Filmmaker Ivo Raza published this worthwhile, illustrative article on the subject of goals for Script.  I weighed in with my two cents, which I have reproduced here:

Really well-argued piece, Ivo.  Goals are helpful, but they are not right for every story.  In Forgetting Sarah Marshall, for instance, Peter (Jason Segal) has no goal whatsoever; he isn’t even in Hawaii to win back Sarah Marshall, merely to mourn their breakup (to “forget” her—to accept that the relationship has ended).  That was the right approach for that story, and the filmmakers kept the audience engaged without the aid of a “macro goal,” but rather by raising questions, as Ivo illustrates, that kept us in suspense.  Contrast that with the narrative strategy of the spinoff movie, Get Him to the Greek, which is built around a goal so overt that it’s right there in the title; that was the right strategic approach for that story.

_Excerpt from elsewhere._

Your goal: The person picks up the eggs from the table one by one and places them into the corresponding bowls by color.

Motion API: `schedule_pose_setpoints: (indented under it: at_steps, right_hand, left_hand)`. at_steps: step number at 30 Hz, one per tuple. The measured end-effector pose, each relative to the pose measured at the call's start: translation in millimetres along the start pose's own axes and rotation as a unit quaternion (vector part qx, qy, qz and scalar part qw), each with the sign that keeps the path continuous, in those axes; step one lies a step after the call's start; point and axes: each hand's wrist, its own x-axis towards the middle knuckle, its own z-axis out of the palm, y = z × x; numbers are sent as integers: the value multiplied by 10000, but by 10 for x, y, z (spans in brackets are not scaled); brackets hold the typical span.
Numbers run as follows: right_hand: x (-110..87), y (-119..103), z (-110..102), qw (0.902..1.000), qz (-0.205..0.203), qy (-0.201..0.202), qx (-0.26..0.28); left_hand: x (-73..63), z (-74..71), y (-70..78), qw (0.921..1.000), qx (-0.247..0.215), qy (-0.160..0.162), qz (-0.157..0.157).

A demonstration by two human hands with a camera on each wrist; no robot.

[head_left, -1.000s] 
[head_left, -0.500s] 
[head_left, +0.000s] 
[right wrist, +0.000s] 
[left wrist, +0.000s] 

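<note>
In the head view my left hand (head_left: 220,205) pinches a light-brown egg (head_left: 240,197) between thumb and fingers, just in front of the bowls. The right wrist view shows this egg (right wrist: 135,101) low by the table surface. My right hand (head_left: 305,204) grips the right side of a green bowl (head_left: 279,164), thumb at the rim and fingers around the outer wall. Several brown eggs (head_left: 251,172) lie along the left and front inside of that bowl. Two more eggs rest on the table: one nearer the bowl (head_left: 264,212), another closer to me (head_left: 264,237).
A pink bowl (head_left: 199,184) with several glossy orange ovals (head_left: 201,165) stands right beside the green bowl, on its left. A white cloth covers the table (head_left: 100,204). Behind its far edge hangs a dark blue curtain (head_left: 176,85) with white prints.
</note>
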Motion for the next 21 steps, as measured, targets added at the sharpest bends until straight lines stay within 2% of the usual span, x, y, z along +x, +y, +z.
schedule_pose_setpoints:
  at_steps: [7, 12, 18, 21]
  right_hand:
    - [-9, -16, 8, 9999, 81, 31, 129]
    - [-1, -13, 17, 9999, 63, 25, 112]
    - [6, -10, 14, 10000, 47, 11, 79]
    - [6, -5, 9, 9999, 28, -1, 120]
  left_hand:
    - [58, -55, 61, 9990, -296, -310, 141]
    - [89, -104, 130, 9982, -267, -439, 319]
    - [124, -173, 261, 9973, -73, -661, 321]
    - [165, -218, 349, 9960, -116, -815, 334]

So, rather than adhere to some nonsensical “rule”—like “your hero must have a goal”—one is better off using Blake Snyder’s versatile narrative models to figure out which conventions are required of the particular story one is trying to tell.  Sarah Marshall is a Rite of Passage tale (like Ferris Bueller), which are often about some form of personal acceptance (an intangible “elixir”); Greek is a Golden Fleece adventure (like Stand by Me), which are almost universally about achieving a tangible prize.  The advice in this article is sound:  Follow the genre conventions—and be attuned to the specific needs—of your particular story, rather than applying some misguided, blanket precept like “give your hero a goal.”

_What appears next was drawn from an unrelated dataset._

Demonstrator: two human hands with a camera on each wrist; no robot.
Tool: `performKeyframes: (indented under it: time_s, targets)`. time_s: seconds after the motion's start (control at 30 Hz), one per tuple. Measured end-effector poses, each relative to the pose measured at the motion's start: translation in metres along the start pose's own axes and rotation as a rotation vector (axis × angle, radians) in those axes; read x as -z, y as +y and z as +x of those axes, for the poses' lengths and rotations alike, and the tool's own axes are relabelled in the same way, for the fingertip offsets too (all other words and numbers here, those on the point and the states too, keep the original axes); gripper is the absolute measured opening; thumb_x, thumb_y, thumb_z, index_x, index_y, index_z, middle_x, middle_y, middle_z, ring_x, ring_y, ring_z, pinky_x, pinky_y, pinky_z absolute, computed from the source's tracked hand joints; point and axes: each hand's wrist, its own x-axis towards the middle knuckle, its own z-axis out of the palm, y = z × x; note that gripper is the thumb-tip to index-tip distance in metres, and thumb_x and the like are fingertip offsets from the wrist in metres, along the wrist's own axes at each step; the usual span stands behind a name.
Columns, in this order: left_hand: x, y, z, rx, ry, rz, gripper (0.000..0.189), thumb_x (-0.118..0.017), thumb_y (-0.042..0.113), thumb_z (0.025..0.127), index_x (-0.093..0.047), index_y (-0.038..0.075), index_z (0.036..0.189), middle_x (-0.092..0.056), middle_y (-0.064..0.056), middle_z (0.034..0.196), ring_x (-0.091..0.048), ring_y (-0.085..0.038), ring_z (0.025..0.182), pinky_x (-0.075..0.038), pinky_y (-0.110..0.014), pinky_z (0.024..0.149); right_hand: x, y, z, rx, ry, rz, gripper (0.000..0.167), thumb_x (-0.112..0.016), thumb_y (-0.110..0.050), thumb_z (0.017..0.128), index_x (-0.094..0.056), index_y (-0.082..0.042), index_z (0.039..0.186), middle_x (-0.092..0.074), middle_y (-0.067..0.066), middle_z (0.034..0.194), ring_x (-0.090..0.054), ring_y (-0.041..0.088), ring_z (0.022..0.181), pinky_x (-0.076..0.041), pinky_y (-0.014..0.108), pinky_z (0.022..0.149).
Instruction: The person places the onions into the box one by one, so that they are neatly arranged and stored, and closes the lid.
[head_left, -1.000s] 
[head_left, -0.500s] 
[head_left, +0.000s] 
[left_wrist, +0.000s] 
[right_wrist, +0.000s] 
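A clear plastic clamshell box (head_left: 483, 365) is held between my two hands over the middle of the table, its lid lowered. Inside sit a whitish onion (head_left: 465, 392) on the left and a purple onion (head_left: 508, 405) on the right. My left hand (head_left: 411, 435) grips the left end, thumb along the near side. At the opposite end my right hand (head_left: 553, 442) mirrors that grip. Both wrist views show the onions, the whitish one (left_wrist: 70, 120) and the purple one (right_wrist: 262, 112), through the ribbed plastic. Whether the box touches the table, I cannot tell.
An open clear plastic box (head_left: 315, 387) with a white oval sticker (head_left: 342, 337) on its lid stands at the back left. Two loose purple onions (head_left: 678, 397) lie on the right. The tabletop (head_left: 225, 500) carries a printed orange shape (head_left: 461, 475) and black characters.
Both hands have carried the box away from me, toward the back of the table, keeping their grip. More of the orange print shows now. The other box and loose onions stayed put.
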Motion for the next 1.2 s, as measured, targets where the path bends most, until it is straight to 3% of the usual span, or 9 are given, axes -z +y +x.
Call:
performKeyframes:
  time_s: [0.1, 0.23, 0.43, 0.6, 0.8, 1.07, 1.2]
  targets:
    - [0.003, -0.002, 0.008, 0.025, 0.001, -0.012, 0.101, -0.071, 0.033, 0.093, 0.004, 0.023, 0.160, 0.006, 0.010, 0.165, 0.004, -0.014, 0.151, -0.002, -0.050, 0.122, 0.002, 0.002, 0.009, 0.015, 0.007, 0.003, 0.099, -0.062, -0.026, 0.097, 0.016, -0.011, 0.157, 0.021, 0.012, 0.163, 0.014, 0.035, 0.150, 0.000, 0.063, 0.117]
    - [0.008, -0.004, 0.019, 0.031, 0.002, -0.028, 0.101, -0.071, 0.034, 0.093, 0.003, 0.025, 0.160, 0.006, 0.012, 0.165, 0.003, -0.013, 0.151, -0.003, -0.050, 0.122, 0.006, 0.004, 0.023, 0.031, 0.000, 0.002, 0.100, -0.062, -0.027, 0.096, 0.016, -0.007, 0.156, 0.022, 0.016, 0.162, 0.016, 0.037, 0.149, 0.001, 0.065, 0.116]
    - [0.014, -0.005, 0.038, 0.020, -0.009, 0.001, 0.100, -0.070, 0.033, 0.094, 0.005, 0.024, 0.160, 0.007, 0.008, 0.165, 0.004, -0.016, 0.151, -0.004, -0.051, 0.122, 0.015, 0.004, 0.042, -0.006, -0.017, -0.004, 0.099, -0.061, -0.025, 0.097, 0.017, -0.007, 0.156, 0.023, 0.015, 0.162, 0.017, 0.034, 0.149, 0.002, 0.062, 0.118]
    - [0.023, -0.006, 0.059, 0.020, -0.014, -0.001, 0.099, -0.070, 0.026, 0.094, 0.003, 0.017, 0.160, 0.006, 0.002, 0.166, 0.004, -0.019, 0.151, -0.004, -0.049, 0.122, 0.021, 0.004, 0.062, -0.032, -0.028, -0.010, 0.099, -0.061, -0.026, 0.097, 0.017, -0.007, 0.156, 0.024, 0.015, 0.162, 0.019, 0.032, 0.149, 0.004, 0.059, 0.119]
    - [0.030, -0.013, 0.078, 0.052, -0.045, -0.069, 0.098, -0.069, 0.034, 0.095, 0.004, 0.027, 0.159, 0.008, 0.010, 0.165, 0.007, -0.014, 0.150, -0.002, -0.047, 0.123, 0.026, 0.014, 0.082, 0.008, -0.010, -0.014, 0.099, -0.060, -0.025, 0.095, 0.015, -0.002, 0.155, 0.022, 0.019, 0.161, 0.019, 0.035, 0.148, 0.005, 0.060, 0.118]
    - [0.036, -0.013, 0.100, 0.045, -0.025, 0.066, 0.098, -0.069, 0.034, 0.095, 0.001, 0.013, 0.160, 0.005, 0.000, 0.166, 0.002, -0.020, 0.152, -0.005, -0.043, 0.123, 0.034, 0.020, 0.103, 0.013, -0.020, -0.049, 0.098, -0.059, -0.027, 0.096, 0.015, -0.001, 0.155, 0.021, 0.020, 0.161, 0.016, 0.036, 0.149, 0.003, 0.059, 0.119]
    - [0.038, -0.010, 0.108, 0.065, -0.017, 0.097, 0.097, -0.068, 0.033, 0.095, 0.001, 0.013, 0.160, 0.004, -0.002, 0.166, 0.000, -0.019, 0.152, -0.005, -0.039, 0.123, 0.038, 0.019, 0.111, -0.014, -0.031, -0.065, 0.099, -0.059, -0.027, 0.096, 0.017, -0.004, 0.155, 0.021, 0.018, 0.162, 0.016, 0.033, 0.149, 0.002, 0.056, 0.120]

Craft is crucial, but it needs to be judiciously administered—and that takes study and practice.  Skills can be learned, even mastered, so long as the aspiring writer understands that technique is a toolbox, not a magic wand.  In the words of Dwight V. Swain, author of Techniques of the Selling Writer, “Arbitrary rules restrict and inhibit you.  Knowing why sets you free.”

2 Comments

  1. D. Wallace Peach

    Interesting post and I agree, Sean. My back bristles any time someone tells me that my creative juices must fit in a certain sized and shaped carton. Knowing the structural norms and established rules is important; they’re the building blocks from which we leap and find our own wings!

    • Sean P Carlin

      Well, thanks, Diana, ever so much, for digging through the archives and commenting on a “classic”! I had to reread the post myself just to recall its content!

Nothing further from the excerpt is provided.